**STORED DATA**

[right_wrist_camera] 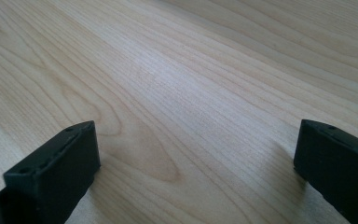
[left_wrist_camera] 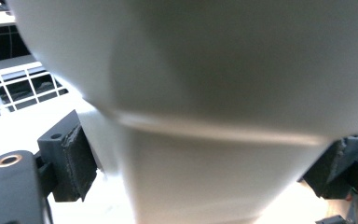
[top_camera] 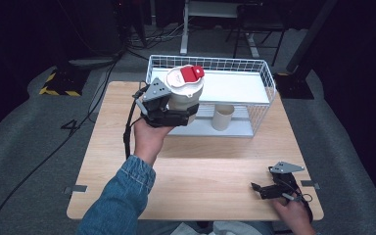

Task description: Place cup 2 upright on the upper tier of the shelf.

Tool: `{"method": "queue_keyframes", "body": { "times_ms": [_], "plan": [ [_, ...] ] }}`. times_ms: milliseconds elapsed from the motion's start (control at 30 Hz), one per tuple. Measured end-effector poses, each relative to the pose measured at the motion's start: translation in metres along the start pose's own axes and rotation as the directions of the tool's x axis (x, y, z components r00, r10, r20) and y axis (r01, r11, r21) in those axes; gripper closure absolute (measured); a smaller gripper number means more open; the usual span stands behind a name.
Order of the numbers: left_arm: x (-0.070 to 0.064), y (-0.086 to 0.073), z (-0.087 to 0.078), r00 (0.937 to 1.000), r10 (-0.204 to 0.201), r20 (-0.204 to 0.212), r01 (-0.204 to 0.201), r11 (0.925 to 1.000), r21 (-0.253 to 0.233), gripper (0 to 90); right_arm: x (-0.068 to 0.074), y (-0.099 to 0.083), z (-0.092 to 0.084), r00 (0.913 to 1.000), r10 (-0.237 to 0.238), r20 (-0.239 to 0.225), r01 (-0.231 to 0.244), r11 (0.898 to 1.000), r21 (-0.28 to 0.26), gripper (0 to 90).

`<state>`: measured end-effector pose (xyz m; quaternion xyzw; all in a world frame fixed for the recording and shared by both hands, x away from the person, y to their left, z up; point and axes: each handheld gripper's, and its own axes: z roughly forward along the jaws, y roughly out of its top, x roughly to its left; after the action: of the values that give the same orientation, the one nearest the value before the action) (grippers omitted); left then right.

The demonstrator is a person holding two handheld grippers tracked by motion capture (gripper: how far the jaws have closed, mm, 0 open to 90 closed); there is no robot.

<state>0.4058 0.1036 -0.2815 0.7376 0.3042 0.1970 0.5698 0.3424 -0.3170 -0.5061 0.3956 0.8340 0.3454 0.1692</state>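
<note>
My left gripper (top_camera: 176, 115) pinches the white tub (top_camera: 185, 90) low on its body, pads (left_wrist_camera: 77, 161) pressed on both sides. Tub sits upright in the grip, red-flap lid (top_camera: 192, 73) on top, held up off the desk, just in front of the wire basket (top_camera: 269, 81). A beige cup (top_camera: 223, 116) stands inside the basket, just to the right of my gripper.

Looks like a carry step. Tips as I see it:
- grip sits under the wide top, so the load is top-heavy; keep the wrist level, no fast swings
- clear the basket rim before going over it, and keep off the cup
- don't ease the squeeze until the base is down

My right gripper (top_camera: 269, 190) rests spread on the desk (top_camera: 215, 176) at the near right corner, well apart from the tub, nothing between its jaws.

Desk: light wood, bare near me. Grey carpet around it, cables trailing on the floor at the left, dark room beyond, a hazard-striped base at the far left.
</note>
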Motion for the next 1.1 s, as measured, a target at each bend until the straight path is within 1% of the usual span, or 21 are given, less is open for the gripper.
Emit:
{"method": "queue_keyframes", "body": {
  "times_ms": [167,200,300,333,400,467,600,833,867,900,933,967,1000,1033,1100],
  "plan": [
    [0.008,0.009,0.008,1.0000,-0.007,0.001,0.007,1.0000,-0.007,13.6,0.000,0.000,0.000,1.0000,0.000,0.000,0.000,1.000,0.000,0.2],
    [0.011,0.013,0.012,1.0000,-0.007,-0.005,0.007,0.9999,-0.012,13.6,0.000,0.000,0.000,1.0000,0.000,0.000,0.000,1.000,0.000,0.2],
    [0.014,0.017,0.015,0.9999,-0.009,-0.008,0.009,0.9999,-0.013,13.6,0.000,0.000,0.000,1.0000,0.000,0.000,0.000,1.000,0.000,0.2],
    [0.016,0.021,0.019,0.9998,-0.012,-0.013,0.011,0.9999,-0.010,13.6,0.000,0.000,0.000,1.0000,-0.001,0.000,0.001,1.000,0.000,0.2],
    [0.018,0.022,0.021,0.9997,-0.013,-0.019,0.013,0.9999,-0.011,13.6,0.000,0.000,0.000,1.0000,0.000,0.000,0.000,1.000,0.000,0.2],
    [0.022,0.028,0.027,0.9995,-0.018,-0.028,0.017,0.9998,-0.007,13.6,0.000,0.000,0.000,1.0000,-0.001,0.000,0.001,1.000,0.000,0.2],
    [0.025,0.032,0.034,0.9993,-0.019,-0.031,0.019,0.9998,-0.009,13.6,0.000,0.000,0.000,1.0000,-0.001,0.000,0.001,1.000,0.000,0.2],
    [0.031,0.041,0.051,0.9981,-0.035,-0.050,0.034,0.9994,-0.010,13.6,0.000,0.000,0.000,1.0000,0.000,-0.001,0.000,1.000,-0.001,0.2],
    [0.033,0.043,0.055,0.9976,-0.043,-0.054,0.043,0.9990,-0.016,13.6,0.000,0.000,0.000,1.0000,-0.003,-0.002,0.003,1.000,0.000,0.2],
    [0.033,0.043,0.055,0.9976,-0.043,-0.054,0.043,0.9990,-0.016,13.6,0.000,0.000,0.000,1.0000,-0.003,-0.002,0.003,1.000,0.000,0.2],
    [0.035,0.045,0.060,0.9972,-0.048,-0.057,0.047,0.9987,-0.021,13.6,0.000,0.000,0.000,1.0000,-0.002,-0.002,0.002,1.000,0.000,0.2],
    [0.035,0.045,0.060,0.9972,-0.048,-0.057,0.047,0.9987,-0.021,13.6,0.000,0.000,0.000,1.0000,-0.002,-0.002,0.002,1.000,0.000,0.2],
    [0.036,0.047,0.066,0.9962,-0.044,-0.075,0.042,0.9988,-0.026,13.6,0.000,0.000,0.000,1.0000,-0.003,-0.002,0.003,1.000,0.000,0.2],
    [0.036,0.047,0.066,0.9962,-0.044,-0.075,0.042,0.9988,-0.026,13.6,0.000,0.000,0.000,1.0000,-0.003,-0.002,0.003,1.000,0.000,0.2],
    [0.037,0.050,0.076,0.9964,-0.042,-0.074,0.040,0.9989,-0.026,13.6,0.000,0.000,0.000,1.0000,-0.001,-0.002,0.001,1.000,-0.001,0.2]
  ]
}}
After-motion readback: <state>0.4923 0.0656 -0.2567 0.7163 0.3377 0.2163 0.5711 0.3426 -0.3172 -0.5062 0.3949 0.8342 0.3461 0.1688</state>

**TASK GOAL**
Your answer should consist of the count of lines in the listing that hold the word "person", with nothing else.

**EXPECTED OUTPUT**
2